## PROBLEM TO WORK ON
When you reach the line that contains "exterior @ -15", begin copying exactly, and continue through the last line of the data; no pictures belong in the copy.

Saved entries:
--

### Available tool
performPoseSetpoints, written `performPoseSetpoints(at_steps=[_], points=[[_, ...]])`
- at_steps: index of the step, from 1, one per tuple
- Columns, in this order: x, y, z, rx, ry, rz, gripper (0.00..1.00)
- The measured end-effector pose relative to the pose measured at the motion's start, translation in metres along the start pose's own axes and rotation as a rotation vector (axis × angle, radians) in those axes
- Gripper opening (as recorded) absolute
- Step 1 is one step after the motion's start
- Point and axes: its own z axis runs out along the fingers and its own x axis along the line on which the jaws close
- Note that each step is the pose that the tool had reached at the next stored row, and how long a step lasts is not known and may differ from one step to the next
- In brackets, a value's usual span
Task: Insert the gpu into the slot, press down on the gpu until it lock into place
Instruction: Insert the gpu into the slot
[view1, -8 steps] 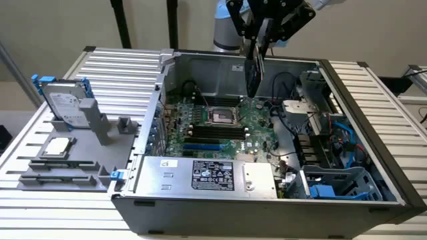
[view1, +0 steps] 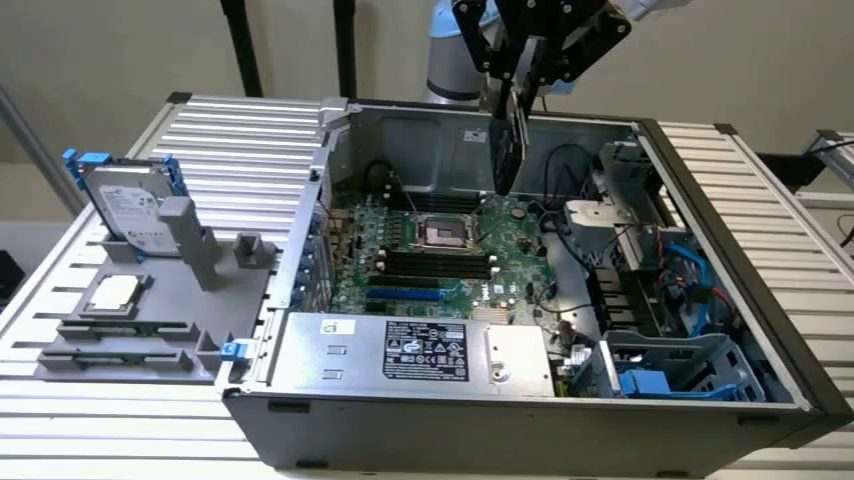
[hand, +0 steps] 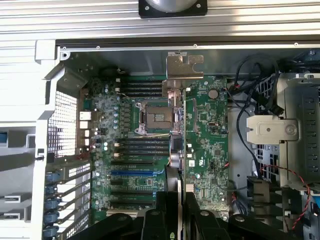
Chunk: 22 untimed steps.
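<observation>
Gripper (view1: 531, 65): is gripping the gpu (view1: 509, 140), jaws closed on the card's upper edge, and is hanging above the open computer case (view1: 534, 420).
Gpu: is hanging upright directly beneath the gripper, with its metal bracket (hand: 184, 67) at the end farthest from the fingers.
Slot (view1: 404, 296): is lying on the motherboard (view1: 514, 265) below the gripper, off to one side of the card and apart from it.

gpu (view1: 510, 140) upright (unseated), apart from slot (view1: 404, 296)

Robotics lab bench for computer assembly.
An opened computer case (view1: 400, 440) sits on a ribbed aluminium table (view1: 240, 130) beside a grey parts fixture (view1: 174, 290), robot arm (view1: 451, 70) behind.
</observation>
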Motion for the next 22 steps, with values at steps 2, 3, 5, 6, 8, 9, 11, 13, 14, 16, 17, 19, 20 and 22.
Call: performPoseSetpoints(at_steps=[2, 3, 5, 6, 8, 9, 11, 13, 14, 16, 17, 19, 20, 22], points=[[0.0, 0.0, 0.0, 0.0, 0.0, 0.0, 0.26], [0.0, 0.0, 0.0, 0.0, 0.0, 0.0, 0.26], [0.0, 0.0, 0.0, 0.0, 0.0, 0.0, 0.26], [0.0, 0.0, 0.0, 0.0, 0.0, 0.0, 0.26], [0.0, 0.0, 0.0, 0.0, 0.0, 0.0, 0.26], [0.0, 0.0, 0.0, 0.0, 0.0, 0.0, 0.26], [0.0, 0.0, 0.0, 0.0, 0.0, 0.0, 0.26], [-0.0004, 0.0, 0.0, 0.0, 0.0002, -0.001, 0.26], [-0.0006, 0.0, 0.0, 0.0004, 0.001, -0.01, 0.26], [-0.0006, -0.0001, 0.0, 0.0017, 0.0034, -0.044, 0.26], [-0.0007, -0.0001, 0.0, 0.0025, 0.0049, -0.062, 0.26], [-0.0007, 0.0, 0.0, 0.004, 0.0075, -0.098, 0.26], [-0.0007, 0.0, 0.0, 0.0047, 0.0086, -0.116, 0.26], [-0.0007, 0.0, 0.0, 0.006, 0.0111, -0.152, 0.26]])
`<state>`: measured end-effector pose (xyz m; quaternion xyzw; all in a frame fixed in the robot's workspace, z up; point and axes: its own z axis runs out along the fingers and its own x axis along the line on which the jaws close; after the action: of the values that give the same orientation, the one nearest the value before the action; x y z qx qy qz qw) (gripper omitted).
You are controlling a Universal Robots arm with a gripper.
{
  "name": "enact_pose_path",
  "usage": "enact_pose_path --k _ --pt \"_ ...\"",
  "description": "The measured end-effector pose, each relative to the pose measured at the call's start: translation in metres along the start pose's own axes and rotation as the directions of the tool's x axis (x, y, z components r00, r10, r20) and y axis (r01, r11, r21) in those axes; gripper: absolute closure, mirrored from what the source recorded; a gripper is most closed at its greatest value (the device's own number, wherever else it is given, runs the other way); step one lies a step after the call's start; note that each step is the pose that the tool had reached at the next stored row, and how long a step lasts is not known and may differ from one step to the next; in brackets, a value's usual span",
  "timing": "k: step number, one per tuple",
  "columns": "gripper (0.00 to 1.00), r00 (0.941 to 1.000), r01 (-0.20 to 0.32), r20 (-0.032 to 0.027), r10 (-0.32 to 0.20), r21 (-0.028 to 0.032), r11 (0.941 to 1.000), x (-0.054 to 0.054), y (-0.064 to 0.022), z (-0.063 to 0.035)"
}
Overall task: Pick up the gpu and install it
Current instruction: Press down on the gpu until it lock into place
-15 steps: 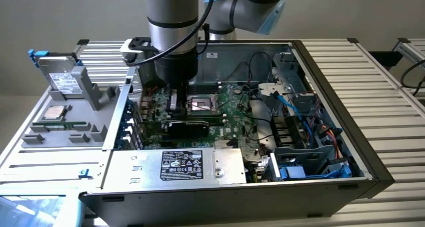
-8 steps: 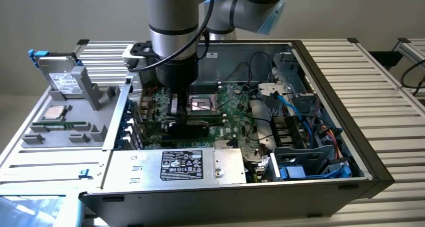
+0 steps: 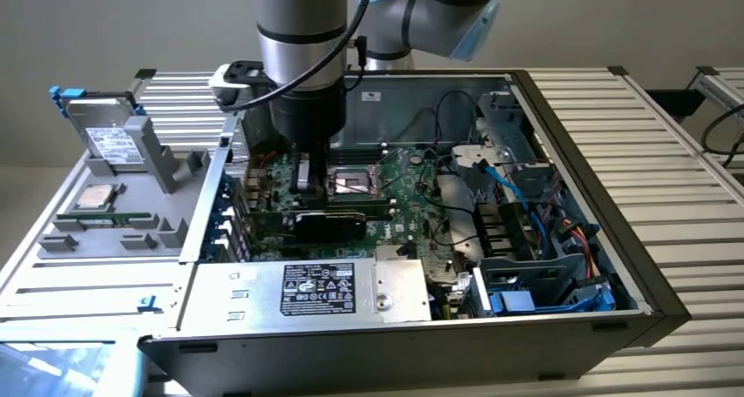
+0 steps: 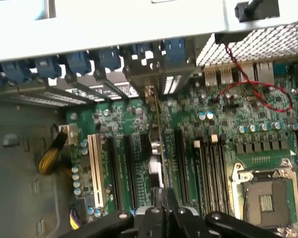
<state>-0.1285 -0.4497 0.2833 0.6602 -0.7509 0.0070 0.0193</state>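
Slatted metal surface [image 3: 686,153] carries an open PC case [image 3: 581,327] lying on its side; plain grey wall behind. Grey parts tray [image 3: 117,214] sits at the exterior view's left, holding a drive [image 3: 111,140] and a CPU [image 3: 99,198]. Inside the case: green motherboard [image 3: 402,197], empty CPU socket [image 3: 352,185], power supply [image 3: 320,288] along the near edge, blue cables [image 3: 546,232] at the exterior view's right.

Arm comes straight down into the case. End effector [image 4: 161,198] is closed, gripping the gpu [image 4: 156,148] by its top edge. The gpu stands on edge, upright over the motherboard's expansion slots [image 4: 126,168], just beside the CPU socket side. In the wrist view its long axis runs along the slots, bracket end [image 4: 150,94] pointing at the case's rear wall with the blue slot clips [image 4: 109,57]. In the exterior view the card's black cooler [image 3: 331,225] faces the power supply.

Tight room: power supply wall near one face, memory slots [image 4: 213,163] near the other, rear wall touching or just beside the bracket; cannot tell if the card is fully seated.
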Motion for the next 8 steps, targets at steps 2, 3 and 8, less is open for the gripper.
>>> enact_pose_path --k 2,3,8 --pt "0.88 1.0 0.0 -0.0004 0.0 -0.0008 1.0 0.0 0.0016 -0.0057" --pt "0.88 1.0 0.0 -0.0006 0.0 -0.0011 1.0 0.001 0.0026 -0.0084" --pt "0.88 1.0 0.004 -0.0011 -0.004 -0.0022 1.0 0.001 0.0049 -0.0182"
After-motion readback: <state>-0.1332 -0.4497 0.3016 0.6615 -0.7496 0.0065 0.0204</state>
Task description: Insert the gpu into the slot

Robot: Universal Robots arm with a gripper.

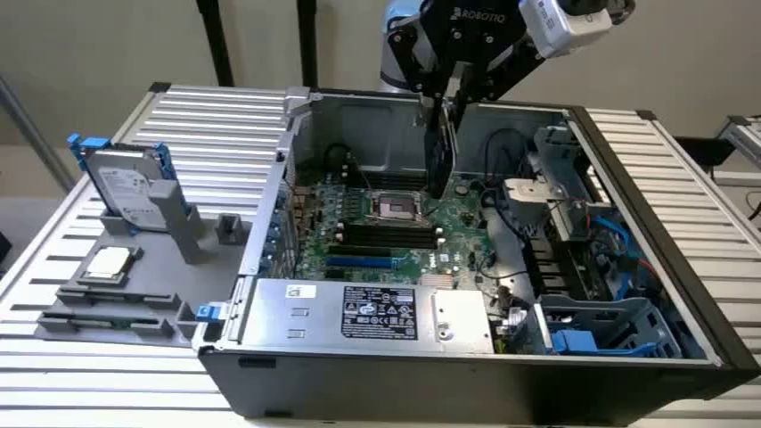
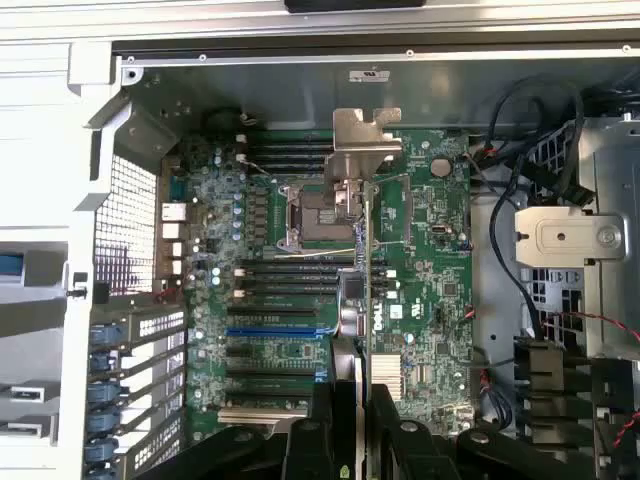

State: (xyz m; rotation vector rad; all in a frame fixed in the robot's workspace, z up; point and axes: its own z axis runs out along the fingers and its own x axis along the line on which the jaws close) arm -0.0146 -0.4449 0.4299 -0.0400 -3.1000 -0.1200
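Note:
The gpu [image 1: 440,152] hangs edge-down inside the open computer case, above the green motherboard [image 1: 458,234] near the square processor socket [image 1: 394,208]. My gripper [image 1: 443,96] is shut on its upper end. In the wrist view the gpu [image 2: 358,300] appears edge-on, with its silver bracket [image 2: 365,150] at the far end and my black fingers [image 2: 400,440] clamped on either side of it. The slot [image 1: 359,262] is a bright blue strip on the board, towards the power supply. The card is not touching it. Seen from the wrist, the slot [image 2: 272,331] lies off to one side of the card.
Black memory slots [image 1: 387,236] lie between the socket and the blue strip. A silver power supply [image 1: 369,312] fills the case's near end, and cables and a drive cage [image 1: 594,325] fill the exterior view's right. Outside stand a hard drive [image 1: 125,183] with blue rails and a processor [image 1: 110,261].

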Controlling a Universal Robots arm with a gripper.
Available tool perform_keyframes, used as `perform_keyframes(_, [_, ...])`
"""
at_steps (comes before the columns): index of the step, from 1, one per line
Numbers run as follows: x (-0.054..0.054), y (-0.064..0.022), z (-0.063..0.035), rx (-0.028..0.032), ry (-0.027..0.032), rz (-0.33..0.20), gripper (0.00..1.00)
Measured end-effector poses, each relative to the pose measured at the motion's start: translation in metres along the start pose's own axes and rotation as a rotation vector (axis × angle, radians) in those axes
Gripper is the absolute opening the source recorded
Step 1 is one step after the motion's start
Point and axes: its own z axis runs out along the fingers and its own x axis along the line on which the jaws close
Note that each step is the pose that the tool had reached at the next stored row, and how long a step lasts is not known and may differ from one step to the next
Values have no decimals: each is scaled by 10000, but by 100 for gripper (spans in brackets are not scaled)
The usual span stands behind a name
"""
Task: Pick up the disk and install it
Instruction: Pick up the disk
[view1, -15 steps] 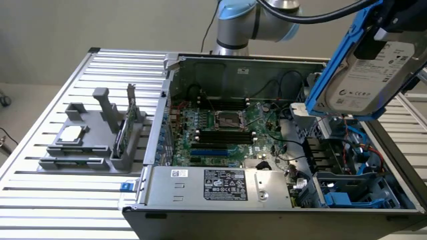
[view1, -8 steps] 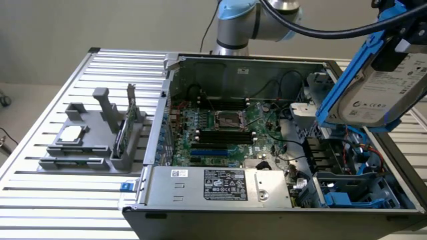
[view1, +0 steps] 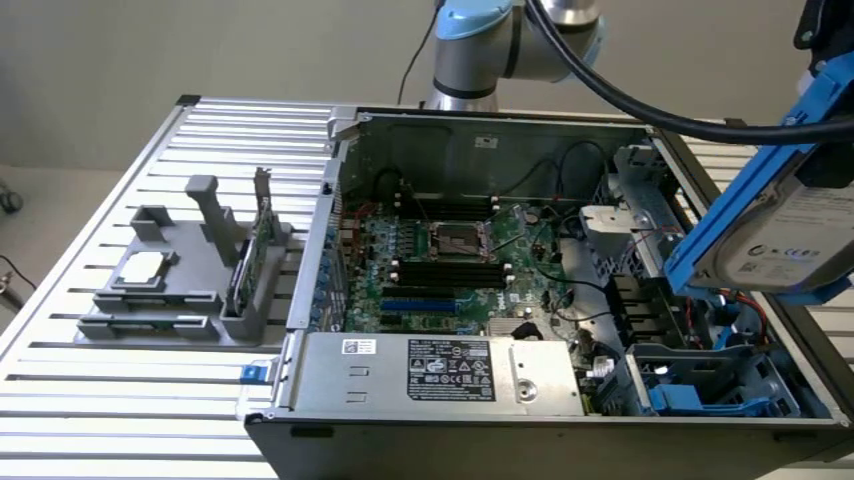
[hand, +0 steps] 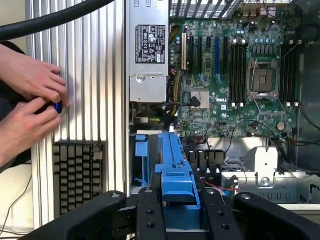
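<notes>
The disk (view1: 781, 240), a silver-grey drive with a white label in a bright blue carrier, hangs tilted in the air at the exterior view's right, above the open computer case (view1: 467, 120). In the wrist view my gripper (hand: 177, 202) is shut on the disk (hand: 175, 165), its black fingers (hand: 150, 210) pressing on the carrier's two sides. Below the disk lies the case's drive bay (view1: 707, 385) with blue plastic parts, near the case's front corner. The disk touches nothing in the case.
The case holds a green motherboard (view1: 447, 260) and a grey power supply (view1: 434, 368). A grey fixture (view1: 174, 300) on the slatted table carries a square chip (view1: 144, 268) and a green card (view1: 247, 265). A person's hands (hand: 30, 100) and a keyboard (hand: 77, 175) are beside the case.
</notes>
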Motion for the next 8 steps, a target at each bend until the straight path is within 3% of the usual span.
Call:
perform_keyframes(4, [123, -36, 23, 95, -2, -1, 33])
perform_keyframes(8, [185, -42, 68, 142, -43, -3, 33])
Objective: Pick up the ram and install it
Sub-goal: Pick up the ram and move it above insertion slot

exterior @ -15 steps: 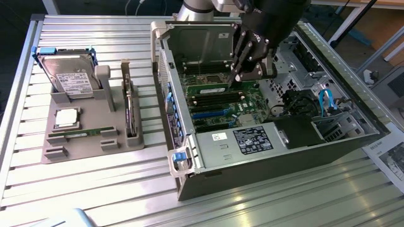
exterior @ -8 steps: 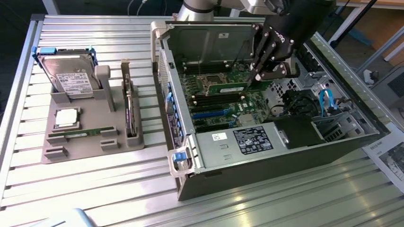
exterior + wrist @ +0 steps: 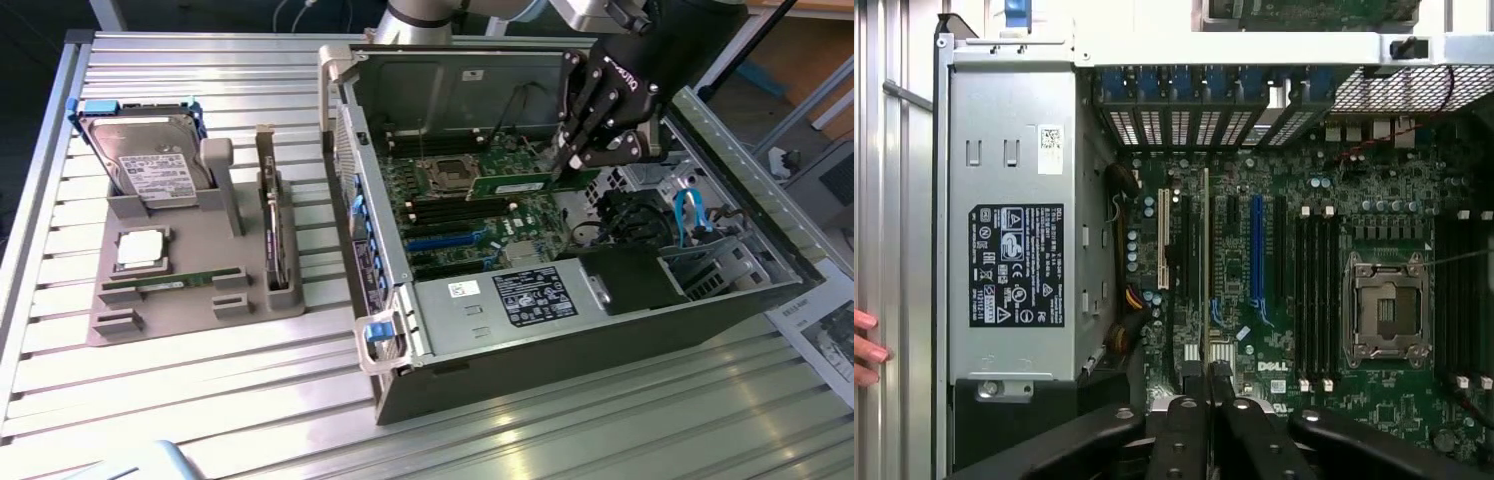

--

## EXERCISE SOLUTION
exterior @ -15 steps: 
exterior @ -8 steps: 
exterior + wrist @ +0 steps: 

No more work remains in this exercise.